Culture  /  Media Criticism

‘Who Goes Nazi’ Now?

Dorothy Thompson's 1941 paranoid 'parlor game' just as (un) useful today.
Keystone/Hulton Archive/Getty Images

To be fair, “Who Goes Nazi?” is, in many ways, a great essay written by an admirable woman. To say that Dorothy Thompson was ahead of her time would be misleading. She was, of course, but she was also very much of her time—behind it, outflanking it, and surrounding it from all directions at once as a kind of grand journalistic force of nature. In 1939, Time magazine called her one of the most influential women in America, second only to Eleanor Roosevelt. And she had the distinct honor of being the first American journalist to be kicked out of Nazi Germany in 1934. All throughout the Thirties, as one of the few women radio broadcasters in the world, Thompson doggedly tracked the rise of the Nazi party and the disintegration of Germany into a totalitarian fascist state, often in the face of widespread disbelief about the seriousness of the threat that the National Socialists posed to world peace. So if anyone was qualified to write a playful, almost subversively glib article about spotting fascists in the wild, it was Thompson.

The problem with “Who Goes Nazi?” isn’t Thompson’s anti-Nazi bona fides, but the almost mystical sense by which she claims to be able to sense fascism. She begins the essay with an authoritative but conversational conviviality that compels with a sort of world-weary wisdom: “It is an interesting and somewhat macabre parlor game to play at a large gathering of one’s acquaintances: to speculate who in a showdown would go Nazi. By now, I think I know.

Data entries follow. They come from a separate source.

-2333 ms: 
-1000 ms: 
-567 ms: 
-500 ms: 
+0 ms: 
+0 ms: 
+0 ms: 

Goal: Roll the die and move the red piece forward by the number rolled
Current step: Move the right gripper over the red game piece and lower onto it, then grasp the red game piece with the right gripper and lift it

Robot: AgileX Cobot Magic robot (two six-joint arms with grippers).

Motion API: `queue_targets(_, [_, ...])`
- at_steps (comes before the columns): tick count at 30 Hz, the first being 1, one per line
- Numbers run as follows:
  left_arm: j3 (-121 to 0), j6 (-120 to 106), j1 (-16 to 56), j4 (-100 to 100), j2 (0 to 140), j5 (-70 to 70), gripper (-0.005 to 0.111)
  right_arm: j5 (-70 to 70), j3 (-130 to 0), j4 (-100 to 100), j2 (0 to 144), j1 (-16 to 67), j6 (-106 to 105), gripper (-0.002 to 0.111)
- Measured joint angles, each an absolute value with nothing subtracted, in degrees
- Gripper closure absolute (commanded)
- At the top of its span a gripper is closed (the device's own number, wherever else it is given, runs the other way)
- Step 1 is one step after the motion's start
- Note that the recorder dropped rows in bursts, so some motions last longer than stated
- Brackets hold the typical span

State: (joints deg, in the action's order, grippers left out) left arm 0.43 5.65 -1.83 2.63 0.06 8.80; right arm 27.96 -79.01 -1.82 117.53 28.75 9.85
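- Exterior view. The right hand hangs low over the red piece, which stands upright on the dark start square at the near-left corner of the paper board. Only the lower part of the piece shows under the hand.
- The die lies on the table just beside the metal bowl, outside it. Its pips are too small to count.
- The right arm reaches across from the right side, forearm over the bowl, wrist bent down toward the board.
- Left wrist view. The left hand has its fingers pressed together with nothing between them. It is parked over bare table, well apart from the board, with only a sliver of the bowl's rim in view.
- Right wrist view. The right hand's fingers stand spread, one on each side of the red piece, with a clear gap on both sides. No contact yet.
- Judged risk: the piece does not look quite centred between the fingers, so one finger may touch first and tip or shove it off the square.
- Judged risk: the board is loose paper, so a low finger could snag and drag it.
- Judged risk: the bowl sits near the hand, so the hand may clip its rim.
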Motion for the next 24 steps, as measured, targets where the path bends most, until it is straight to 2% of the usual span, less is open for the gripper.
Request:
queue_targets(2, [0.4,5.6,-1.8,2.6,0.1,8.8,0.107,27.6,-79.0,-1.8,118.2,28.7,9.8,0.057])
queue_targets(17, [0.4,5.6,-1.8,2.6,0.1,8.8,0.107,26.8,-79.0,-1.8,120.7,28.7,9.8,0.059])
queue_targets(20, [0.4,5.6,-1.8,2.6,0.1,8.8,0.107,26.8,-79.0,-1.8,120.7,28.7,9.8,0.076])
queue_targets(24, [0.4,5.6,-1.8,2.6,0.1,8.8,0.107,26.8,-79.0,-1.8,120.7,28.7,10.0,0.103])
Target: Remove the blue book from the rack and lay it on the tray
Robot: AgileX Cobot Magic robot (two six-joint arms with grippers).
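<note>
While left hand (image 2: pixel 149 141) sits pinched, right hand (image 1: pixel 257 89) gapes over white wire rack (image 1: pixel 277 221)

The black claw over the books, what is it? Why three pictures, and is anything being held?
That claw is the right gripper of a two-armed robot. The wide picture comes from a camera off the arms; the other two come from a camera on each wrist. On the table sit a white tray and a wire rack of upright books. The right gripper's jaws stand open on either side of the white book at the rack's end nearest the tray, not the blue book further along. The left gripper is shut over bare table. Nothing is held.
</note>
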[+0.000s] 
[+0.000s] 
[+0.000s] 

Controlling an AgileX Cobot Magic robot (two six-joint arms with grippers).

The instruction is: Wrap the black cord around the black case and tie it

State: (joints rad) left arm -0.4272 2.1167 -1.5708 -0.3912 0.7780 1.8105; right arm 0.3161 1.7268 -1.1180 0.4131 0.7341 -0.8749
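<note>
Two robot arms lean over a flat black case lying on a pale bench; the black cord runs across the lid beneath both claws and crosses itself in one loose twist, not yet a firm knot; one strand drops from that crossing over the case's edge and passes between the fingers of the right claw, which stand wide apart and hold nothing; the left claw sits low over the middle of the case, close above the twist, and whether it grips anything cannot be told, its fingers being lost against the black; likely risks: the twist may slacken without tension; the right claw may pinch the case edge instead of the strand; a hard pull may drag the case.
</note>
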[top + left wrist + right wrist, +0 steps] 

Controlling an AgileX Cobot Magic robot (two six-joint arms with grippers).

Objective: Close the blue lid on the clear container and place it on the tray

I have gone through the experience many times—in Germany, in Austria, and in France. I have come to know the types: the born Nazis, the Nazis whom democracy itself has created, the certain-to-be fellow-travelers. And I also know those who never, under any conceivable circumstances, would become Nazis.” She’s seen it all and so knows the types, which she takes us through one by one, moving through the fictitious cocktail party with the deft hand of a writer of fiction.